Del Rosario was reacting to what he called an “unfortunate position" earlier expressed by Duterte who said that the US would have to pay if it desires to continue the implementation of the Visiting Forces Agreement (VFA).
“The President’s position that the US should pay for the Visiting Forces Agreement to continue—is a sentiment that is not shared by our patriotic soldiers and our countrymen who want to defend our West Philippine Sea against China. Instead, it is a sentiment shared by the Chinese Communist Party, which does not want other countries helping the Philippines defend its waters,” the former foreign affairs secretary said.
Del Rosario, who served as the Philippine envoy to Washington, D.C. under the Arroyo administration, pointed out that it is incomprehensible that when partners like the US and the Philippines help each other against a common enemy, “one party is asking his partner to pay. This is the gist of the President’s unfortunate position on the VFA.”

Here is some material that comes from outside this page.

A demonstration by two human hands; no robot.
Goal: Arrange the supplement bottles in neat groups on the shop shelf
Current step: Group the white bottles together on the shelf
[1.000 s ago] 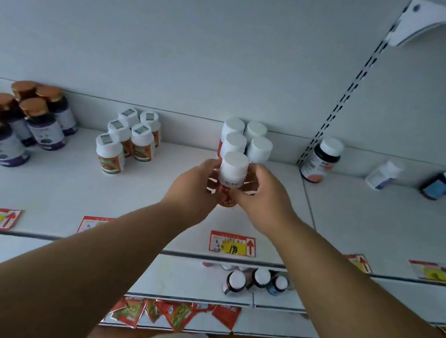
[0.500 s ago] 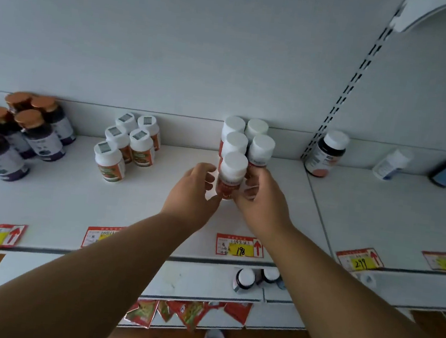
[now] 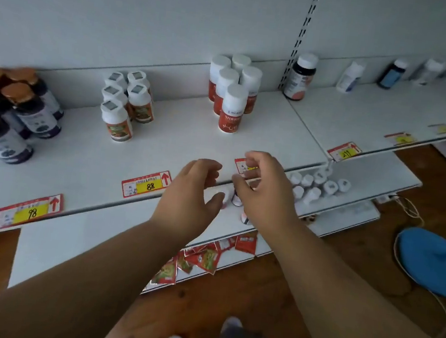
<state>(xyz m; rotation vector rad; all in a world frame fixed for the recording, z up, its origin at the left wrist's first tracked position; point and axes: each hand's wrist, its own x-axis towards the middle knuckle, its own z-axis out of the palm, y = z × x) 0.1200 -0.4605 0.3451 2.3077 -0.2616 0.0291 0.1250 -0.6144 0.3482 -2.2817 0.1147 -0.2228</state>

On the other hand, he said China owes Filipinos more than P230 billion in damages for undertaking the most devastating marine destruction in the West Philippine Sea, in obvious reference to Beijing’s artificial island-building in the South China Sea.
“In this case, when will President Duterte demand China to pay?” the former top Filipino diplomat asked.
In a speech before the members of the Philippine Air Force at Clark Air Base in Pampanga on Friday, Feb. 12, Duterte said: "I would like to put on notice, if there's an American agent here, that from now on, you want the Visiting Forces Agreement done? You have to pay.”
During their phone conversation last week, US Defense Secretary Lloyd Austin III and Defense Secretary Delfin Lorenzana highlighted the value of the VFA to the Mutual Defense Treaty.
The VFA is an implementation of the MDT signed in 1951 between the two countries that provide, among others, a protocol on how to treat American military personnel stationed in the Philippines temporarily; lenient visa and passport procedures when they enter the Philippines, and grants authority to the US government to retain jurisdiction over their military personnel if they ever commit crimes within the Philippines.
The MDT, on one hand, is an agreement that binds the US and the Philippines to provide mutual support in case of a foreign attack.
In February last year, President Duterte directed Foreign Affairs Secretary Teodoro Locsin Jr. to abrogate the VFA in an apparent reaction to the cancellation of the US visa of Sen. Ronald “Bato” Dela Rosa. Dela Rosa served as Duterte’s first chief of the Philippine National Police.
While the VFA’s abrogation was suspended in June last year, efforts between the Philippines and the US are now underway to “iron out” their differences over some provisions of the agreement.